■ What is needed ■
Would you reproduce exactly the lines below from the one holding "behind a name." through the one holding "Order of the", inclusive, and no others?

■ Data supplied ■

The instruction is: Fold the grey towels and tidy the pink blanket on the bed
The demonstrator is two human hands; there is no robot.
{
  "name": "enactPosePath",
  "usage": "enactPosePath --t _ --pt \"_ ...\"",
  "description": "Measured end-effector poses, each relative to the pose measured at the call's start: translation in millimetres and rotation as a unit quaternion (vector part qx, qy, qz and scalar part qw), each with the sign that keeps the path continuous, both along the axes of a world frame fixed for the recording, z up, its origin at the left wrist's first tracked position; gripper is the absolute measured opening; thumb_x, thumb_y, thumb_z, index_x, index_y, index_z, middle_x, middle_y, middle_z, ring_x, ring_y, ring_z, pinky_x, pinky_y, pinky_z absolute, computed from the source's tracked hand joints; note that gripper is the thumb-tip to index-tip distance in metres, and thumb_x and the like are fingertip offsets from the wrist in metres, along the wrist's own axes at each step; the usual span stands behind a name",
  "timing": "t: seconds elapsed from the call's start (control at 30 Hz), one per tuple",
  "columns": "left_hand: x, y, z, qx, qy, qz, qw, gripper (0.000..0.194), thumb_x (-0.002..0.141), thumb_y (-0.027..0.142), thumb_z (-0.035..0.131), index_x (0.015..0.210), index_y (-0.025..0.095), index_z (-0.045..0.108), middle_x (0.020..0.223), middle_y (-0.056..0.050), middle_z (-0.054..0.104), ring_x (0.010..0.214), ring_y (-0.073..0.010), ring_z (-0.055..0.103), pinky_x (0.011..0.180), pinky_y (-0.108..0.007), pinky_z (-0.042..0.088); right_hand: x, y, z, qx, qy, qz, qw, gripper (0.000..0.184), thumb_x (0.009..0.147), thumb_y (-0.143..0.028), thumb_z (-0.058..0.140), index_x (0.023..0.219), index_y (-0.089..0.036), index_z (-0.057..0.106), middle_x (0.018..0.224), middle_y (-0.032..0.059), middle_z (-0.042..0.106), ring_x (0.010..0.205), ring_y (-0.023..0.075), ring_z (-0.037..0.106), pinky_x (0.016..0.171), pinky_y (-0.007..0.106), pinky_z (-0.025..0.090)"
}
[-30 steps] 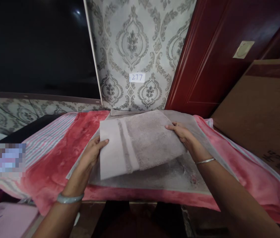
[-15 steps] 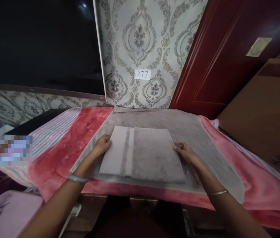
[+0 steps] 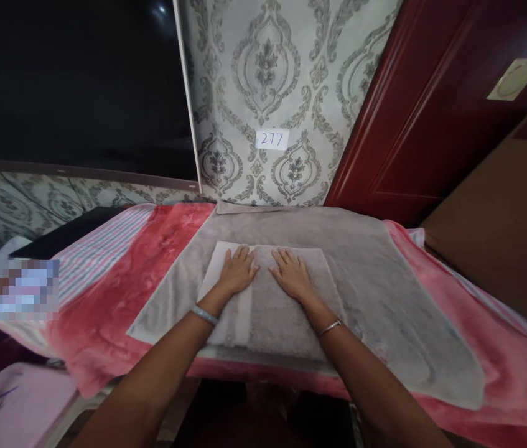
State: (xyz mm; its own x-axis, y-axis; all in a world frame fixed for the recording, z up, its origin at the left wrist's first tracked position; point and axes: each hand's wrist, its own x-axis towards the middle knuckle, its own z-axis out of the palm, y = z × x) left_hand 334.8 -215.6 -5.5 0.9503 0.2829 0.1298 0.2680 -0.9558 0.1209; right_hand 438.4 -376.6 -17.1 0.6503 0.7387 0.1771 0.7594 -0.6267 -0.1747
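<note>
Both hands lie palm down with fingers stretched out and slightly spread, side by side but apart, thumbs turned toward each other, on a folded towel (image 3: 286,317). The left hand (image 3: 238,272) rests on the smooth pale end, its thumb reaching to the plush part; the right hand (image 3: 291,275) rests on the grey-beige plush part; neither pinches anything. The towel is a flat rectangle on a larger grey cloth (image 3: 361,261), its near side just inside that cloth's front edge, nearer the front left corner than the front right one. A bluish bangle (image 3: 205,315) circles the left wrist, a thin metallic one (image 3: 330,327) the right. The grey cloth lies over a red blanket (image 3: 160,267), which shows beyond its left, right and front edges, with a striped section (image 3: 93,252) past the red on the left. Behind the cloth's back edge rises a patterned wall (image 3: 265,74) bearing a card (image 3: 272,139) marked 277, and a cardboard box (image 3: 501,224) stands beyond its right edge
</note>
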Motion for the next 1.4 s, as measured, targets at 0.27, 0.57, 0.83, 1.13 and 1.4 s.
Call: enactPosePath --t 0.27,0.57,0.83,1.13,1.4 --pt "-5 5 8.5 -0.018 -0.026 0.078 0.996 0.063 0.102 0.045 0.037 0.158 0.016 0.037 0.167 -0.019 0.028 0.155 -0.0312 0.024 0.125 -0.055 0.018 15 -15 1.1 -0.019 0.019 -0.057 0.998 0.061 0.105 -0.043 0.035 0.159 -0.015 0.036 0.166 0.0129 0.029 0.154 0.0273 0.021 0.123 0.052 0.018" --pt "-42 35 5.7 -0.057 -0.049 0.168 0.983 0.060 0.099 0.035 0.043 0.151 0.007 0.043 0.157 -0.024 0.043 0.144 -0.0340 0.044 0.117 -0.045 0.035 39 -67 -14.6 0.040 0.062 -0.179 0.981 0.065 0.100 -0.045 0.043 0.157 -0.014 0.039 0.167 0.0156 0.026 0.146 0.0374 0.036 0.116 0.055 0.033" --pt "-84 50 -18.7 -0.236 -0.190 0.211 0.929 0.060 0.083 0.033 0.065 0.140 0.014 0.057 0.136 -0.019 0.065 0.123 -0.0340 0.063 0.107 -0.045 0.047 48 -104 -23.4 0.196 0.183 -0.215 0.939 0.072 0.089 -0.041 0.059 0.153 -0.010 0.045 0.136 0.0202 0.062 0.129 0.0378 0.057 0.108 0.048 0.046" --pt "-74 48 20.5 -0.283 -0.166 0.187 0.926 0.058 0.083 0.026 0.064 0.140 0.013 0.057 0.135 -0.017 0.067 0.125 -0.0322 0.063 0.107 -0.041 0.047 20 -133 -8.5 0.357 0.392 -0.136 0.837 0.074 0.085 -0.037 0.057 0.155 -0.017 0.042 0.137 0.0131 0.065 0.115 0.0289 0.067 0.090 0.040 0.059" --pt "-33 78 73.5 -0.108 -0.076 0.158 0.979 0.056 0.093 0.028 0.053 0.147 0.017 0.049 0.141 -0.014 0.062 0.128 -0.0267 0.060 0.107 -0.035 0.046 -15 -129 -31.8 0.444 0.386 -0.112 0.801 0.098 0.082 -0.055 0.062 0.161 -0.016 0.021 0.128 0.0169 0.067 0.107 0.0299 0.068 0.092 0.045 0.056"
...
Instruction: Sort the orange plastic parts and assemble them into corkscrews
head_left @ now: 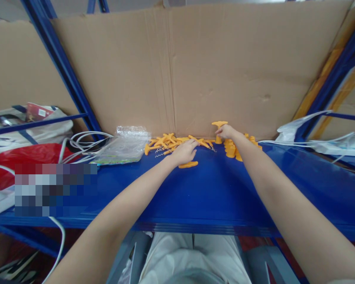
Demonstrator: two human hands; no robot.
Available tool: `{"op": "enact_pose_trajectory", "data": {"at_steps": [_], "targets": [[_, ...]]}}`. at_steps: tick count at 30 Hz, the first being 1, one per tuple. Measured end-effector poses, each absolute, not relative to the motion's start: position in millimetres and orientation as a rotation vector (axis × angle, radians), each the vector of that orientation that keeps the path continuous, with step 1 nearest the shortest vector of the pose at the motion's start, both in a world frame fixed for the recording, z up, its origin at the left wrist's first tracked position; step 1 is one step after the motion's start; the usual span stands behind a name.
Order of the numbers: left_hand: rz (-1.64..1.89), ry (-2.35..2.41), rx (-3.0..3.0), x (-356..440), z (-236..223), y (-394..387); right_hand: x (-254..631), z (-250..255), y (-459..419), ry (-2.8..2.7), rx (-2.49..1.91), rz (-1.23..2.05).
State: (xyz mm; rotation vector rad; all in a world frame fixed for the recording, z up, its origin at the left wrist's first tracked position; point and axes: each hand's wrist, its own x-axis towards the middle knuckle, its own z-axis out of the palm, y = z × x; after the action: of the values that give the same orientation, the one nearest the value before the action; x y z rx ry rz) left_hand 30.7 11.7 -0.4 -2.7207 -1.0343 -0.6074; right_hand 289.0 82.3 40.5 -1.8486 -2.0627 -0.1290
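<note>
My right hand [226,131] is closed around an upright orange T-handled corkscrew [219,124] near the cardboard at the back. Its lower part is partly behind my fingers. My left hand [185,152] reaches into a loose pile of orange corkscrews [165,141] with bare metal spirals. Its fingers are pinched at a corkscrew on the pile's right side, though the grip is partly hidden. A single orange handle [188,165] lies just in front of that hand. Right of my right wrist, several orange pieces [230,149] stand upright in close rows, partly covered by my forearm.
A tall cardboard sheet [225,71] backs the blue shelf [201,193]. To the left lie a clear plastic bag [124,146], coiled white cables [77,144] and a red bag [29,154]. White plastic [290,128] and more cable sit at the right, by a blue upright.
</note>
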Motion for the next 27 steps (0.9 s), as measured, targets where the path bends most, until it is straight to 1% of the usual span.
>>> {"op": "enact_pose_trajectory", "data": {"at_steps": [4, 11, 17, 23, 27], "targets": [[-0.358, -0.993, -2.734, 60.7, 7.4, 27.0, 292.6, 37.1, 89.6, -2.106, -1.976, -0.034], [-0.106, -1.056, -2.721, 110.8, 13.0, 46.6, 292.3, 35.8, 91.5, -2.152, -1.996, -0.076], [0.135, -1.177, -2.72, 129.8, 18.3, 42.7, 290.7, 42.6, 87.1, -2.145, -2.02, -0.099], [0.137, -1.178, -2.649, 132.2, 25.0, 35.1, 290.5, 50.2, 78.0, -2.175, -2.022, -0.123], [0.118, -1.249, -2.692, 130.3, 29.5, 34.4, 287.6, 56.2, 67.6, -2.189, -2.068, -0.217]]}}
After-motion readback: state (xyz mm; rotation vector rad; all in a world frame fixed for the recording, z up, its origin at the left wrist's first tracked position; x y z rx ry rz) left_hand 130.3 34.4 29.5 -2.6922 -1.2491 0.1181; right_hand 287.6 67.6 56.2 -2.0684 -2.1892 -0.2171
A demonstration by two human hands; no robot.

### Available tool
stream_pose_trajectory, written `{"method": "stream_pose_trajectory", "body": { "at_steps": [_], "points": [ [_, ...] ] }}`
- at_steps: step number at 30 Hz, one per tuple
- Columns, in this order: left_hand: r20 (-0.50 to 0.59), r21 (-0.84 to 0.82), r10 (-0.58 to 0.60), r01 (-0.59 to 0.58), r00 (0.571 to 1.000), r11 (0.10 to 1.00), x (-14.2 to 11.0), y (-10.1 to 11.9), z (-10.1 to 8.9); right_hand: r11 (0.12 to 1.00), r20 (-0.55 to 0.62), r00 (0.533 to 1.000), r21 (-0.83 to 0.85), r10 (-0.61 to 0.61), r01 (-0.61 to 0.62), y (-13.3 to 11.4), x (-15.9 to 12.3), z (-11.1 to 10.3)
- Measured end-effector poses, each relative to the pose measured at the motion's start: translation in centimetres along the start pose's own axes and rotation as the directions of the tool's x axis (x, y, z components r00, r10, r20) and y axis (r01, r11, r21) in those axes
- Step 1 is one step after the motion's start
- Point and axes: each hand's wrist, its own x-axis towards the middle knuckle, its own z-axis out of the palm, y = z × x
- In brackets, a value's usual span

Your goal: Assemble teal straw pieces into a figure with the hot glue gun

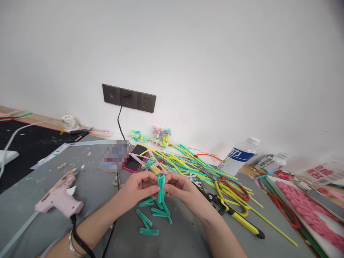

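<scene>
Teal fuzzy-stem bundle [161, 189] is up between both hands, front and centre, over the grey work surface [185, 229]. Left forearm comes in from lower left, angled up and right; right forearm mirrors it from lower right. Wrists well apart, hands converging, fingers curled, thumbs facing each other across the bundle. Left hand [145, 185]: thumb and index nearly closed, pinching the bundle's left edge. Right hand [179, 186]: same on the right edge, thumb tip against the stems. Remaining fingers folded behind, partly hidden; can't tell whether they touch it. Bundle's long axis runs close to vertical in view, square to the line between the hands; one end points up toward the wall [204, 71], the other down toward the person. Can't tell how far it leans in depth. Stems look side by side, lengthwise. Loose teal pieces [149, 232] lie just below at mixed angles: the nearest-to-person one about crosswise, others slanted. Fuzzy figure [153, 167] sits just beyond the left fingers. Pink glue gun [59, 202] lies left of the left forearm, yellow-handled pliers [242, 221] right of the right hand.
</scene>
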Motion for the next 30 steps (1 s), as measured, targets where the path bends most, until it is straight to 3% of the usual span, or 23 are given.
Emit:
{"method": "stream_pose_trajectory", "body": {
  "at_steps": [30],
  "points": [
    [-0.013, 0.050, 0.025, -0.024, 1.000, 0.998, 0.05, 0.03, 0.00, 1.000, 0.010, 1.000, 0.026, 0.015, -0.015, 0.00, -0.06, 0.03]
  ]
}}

■ Output of the task ■
Available tool: `{"op": "enact_pose_trajectory", "data": {"at_steps": [_], "targets": [[_, ...]]}}`. at_steps: tick count at 30 Hz, the first being 1, one per tuple. Measured end-effector poses, each absolute, not relative to the motion's start: position in millimetres and orientation as a rotation vector (axis × angle, radians), each the vector of that orientation that keeps the path continuous, with step 1 nearest the shortest vector of the pose at the motion's start, both in a world frame fixed for the recording, z up, its origin at the left wrist's first tracked position; step 1 is one step after the motion's start; the usual span stands behind a name.
Order of the numbers: left_hand: rz (-1.64..1.89), ry (-2.35..2.41), rx (-3.0..3.0), x (-356..440), z (-236..223), y (-394..387); right_hand: x (-254..631), z (-250..255), y (-459..419), ry (-2.8..2.7), rx (-2.49..1.91), rz (-1.23..2.05).

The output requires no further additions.